My mother is almost 71 and recently had her second fall. First one a few years ago shattered one arm; now she's shattered the other. We're in the process of selling her two-story home and moving her to an apartment near my sibling.
I live several hours away, and coming into to help, I'm realizing that mom may be further into dementia than I realized. She baby talks a lot. She makes really broad sweeping, uninformed statements like "They (the government) should get rid of the IRS!" She freaked out on my nephew saying he would get smoke burns because he was sitting on a hearth 2 feet away from an outdoor fire pit. But the confabulation is the worst...
She hasn't been diagnosed with confabulation, but she is exhibiting every symptom. She changes stories from a long time ago, and she changes the details of something that happened yesterday. Nothing is immune. Most of the time, her confabulation twists details to make her look like a hero, a great mom, and even better grandmother. And most of the time, they involve her keeping a great secret for someone else - as if she's the most trustworthy person you could possibly know (she's not). She also makes up stories that pit the siblings against each other, which is not cool. Because, you know, you want to believe your mom wouldn't lie to you.
We haven't talked to her doctor yet. For those of you with parents with confabulation and early signs of dementia, when did you step in? And how do you handle this? Do you point out their reconstructed stories?

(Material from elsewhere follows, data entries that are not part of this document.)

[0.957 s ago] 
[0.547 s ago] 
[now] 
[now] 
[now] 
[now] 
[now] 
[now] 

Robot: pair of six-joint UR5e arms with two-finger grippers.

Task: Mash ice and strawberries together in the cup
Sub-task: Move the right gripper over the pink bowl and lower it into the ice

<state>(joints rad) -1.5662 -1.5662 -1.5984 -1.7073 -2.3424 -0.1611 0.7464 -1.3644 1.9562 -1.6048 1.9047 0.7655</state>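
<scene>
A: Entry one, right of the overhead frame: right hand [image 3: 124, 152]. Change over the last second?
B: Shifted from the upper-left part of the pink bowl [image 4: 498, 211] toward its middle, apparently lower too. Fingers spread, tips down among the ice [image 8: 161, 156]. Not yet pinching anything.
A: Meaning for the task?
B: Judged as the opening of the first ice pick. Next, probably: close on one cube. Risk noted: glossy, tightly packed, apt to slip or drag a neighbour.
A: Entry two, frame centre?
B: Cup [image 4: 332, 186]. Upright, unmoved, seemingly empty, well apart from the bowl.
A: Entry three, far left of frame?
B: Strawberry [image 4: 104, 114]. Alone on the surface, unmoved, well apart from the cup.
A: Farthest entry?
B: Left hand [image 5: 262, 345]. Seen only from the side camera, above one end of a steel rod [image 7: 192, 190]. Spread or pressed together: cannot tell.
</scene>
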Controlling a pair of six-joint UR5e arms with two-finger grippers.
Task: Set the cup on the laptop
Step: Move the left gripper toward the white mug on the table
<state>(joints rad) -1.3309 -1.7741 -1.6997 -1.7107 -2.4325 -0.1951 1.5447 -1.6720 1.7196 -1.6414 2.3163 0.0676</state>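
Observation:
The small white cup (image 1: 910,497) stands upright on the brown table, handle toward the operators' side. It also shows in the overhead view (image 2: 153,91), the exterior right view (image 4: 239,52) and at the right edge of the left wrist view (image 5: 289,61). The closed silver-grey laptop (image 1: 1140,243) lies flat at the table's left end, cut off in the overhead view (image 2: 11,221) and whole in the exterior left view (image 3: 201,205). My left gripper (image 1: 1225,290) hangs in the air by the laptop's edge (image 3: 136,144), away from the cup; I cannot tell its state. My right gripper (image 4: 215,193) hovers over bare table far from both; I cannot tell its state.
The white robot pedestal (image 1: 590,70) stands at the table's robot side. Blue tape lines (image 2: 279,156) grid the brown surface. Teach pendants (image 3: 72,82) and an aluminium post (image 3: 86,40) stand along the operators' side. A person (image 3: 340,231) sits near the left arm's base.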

I really do love my mother, but it is so hard to spend time with her like this. I get easily annoyed. It's hard to bring her into social settings with extended family because she constantly interrupts the flow of conversation between several people. Usually that interruption starts with something like "It's my turn to tell a story now..." It wears on us all, and I can see it's upsetting to her when we tell her she needs to cool it.
Any advice is appreciated.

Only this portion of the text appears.